24 avr. 2007

Sunshine - Danny Boyle

En cette année 2057, le soleil se meurt, entraînant dans son déclin l'extinction de l'espèce humaine. Le vaisseau spatial ICARUS II avec à son bord un équipage de 7 hommes et femmes est le dernier espoir de l'humanité. Leur mission : faire exploser un engin nucléaire à la surface du soleil pour relancer l'activité solaire.Mais à l'approche du soleil, privés de tout contact radio avec la Terre, les astronautes perçoivent un signal de détresse en provenance d'ICARUS I, disparu sept ans auparavant.Un terrible accident les contraint à modifier leur trajectoire. Ils doivent désormais lutter pour rester en vie, ne pas sombrer dans la folie, mais avant tout pour mener à bien leur mission essentielle pour l'avenir de l'humanité.
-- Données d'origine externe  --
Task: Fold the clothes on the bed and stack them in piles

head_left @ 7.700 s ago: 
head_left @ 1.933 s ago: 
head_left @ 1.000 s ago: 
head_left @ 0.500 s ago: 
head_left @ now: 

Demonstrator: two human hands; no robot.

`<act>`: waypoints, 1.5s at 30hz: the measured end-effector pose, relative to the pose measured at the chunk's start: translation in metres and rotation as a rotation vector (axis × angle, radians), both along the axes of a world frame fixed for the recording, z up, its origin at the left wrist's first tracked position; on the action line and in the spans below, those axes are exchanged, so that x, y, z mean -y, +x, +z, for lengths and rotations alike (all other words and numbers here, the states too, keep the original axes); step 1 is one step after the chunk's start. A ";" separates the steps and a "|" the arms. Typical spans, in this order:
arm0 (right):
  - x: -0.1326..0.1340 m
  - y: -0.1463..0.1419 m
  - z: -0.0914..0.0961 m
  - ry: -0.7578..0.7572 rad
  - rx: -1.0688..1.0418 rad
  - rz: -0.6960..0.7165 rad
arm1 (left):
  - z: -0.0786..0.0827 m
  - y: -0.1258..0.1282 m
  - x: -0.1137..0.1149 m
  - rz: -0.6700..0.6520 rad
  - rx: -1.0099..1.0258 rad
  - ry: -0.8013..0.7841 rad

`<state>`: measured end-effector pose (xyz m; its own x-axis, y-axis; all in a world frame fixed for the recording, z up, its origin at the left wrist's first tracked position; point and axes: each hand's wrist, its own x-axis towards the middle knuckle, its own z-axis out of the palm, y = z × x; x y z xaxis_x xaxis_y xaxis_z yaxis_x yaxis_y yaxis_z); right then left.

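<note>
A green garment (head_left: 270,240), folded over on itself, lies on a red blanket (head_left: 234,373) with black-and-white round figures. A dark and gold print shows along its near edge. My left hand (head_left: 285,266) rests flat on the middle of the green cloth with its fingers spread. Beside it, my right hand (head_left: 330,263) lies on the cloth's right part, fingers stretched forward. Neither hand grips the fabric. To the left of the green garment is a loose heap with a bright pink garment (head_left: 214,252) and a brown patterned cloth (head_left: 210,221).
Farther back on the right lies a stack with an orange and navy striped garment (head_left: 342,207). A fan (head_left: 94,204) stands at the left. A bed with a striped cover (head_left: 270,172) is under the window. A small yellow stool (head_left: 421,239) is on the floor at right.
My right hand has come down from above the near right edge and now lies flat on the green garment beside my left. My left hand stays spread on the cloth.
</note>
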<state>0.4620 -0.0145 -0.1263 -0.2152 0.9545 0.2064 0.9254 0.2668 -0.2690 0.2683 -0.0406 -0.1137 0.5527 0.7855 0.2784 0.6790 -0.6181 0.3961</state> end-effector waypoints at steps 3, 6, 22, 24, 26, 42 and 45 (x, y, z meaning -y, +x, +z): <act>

Cinéaste éclectique passant d'un genre cinématographique à l'autre avec plus ou mois de réussite (Petits meurtres entre amis, 28 jours plus tard en haut du panier) le britannique Danny Boyle s'essaie à la science-fiction avec Sunshine, un lot de références en stock et son savoir-faire visuel en bandouillère. Grand admirateur de 2001, Alien et Solaris il distille habilement ses influences dans un film techniquement impressionnant (SFX brillantes) et dramatiquement toujours exaltant. Boyle multiple à l'envie les audaces visuelles (ralentis, accélérés, images stroboscopiques et surexposées), les trouvailles de mise en scène (une caméra placée dans le casque des cosmonautes pour traduire des sensations d'exiguité et de panique) et installe une tension constante notamment avec cette idée brillante d'un bouclier géant comme garant de la survie de l'équipage. De plus Sunshine respecte à la lettre la dramaturgie de tout bon film S-F, une mission de sauvetage parsemé d'avaries diverses et de sacrifices héroïques (pas de pathos à la Michael Bay ici) tout en proposant des pistes de réflexion métaphysiques stimulantes. Pendant les 2/3 du film une équipe d'astronautes d'horizons et de sensibilités différentes s'unissent pour mener leur mission à terme, de pannes techniques en révélations mystiques et interrogations métaphysiques (face au Créateur chacun s'interroge sur le sens de son existence et de sa place dans l'univers). Référence avouée, Tarkovski et son hypnotique et puissant Solaris où a été développé avec un talent inégalé l'expression d'un questionnement existentiel face à l'Infini. Puis le récit bascule étrangement dans l'horreur et prend la forme d'un survival haletant où les survivants doivent faire face à un Autre bien décidé à faire échouer la mission. Dans ce dernier tiers Boyle oppose la Raison incarnée par le scientifique Cappa, le magnétique Cilian Murphy, à la foi intégriste de son adversaire. Ce spectacle original et gonflé s'achève dans un océan de lumière incandescente balayant l'univers et l'homme, une poussière qui retourne à la poussière.